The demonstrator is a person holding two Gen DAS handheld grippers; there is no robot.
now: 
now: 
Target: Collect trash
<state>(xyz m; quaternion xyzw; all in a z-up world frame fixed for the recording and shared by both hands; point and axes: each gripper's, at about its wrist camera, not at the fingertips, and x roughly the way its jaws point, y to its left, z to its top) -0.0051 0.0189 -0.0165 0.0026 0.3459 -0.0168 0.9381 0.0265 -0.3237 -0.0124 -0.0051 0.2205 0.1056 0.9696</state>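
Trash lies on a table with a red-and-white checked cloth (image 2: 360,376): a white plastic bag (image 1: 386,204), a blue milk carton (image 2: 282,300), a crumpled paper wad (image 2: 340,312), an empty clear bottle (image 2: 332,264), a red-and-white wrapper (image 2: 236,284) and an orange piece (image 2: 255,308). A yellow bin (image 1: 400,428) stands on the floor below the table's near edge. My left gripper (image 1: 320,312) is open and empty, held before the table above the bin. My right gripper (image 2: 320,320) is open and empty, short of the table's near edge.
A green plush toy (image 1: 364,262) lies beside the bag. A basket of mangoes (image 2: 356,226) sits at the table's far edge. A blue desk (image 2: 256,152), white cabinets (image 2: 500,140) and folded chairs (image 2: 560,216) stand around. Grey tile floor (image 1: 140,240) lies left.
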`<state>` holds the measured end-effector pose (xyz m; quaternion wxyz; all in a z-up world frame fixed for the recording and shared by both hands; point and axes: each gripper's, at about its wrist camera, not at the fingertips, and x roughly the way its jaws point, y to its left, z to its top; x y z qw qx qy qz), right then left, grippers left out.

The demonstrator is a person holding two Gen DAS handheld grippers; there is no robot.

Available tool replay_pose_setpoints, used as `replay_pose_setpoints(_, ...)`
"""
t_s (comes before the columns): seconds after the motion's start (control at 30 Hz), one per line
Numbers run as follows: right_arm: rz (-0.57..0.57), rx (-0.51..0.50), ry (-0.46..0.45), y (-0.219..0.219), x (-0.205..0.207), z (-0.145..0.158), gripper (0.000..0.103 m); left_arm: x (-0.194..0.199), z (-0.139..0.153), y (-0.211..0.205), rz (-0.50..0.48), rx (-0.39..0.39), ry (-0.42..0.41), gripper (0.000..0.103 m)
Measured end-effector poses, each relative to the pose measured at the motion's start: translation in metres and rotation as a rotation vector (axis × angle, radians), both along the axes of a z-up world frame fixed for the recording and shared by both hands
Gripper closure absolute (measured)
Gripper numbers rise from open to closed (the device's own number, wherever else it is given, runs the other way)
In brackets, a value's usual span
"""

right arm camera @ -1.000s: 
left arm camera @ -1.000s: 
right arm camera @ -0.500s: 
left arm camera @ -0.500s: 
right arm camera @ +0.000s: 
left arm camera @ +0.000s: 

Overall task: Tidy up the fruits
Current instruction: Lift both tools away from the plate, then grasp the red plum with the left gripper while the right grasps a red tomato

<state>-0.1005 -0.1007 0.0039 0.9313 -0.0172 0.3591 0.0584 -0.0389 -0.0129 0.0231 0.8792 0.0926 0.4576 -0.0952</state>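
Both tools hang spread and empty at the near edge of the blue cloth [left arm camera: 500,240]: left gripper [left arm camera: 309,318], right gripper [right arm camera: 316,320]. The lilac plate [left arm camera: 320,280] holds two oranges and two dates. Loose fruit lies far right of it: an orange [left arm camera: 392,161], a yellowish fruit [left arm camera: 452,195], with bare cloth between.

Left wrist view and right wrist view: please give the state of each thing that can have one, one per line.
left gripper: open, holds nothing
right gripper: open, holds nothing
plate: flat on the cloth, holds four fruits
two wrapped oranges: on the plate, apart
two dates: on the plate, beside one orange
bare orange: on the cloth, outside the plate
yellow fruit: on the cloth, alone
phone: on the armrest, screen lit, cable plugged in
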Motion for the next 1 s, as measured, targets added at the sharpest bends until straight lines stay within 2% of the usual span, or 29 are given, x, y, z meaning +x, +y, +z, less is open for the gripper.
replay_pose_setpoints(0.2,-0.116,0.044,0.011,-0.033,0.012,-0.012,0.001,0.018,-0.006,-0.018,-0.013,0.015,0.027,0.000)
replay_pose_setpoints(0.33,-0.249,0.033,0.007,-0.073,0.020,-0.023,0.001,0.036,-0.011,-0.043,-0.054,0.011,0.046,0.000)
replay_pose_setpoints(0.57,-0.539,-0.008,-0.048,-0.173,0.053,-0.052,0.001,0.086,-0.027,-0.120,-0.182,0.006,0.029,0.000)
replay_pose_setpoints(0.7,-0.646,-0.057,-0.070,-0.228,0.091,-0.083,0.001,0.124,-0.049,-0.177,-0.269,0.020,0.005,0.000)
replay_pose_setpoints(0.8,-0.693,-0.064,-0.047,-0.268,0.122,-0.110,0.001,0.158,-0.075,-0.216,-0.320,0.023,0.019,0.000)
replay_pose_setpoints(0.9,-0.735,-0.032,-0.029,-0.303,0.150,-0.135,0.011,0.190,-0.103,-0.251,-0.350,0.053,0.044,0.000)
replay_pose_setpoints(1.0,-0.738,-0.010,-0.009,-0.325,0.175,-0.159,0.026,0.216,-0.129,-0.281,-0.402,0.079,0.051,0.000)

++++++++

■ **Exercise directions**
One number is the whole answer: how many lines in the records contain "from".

■ **Solution**
2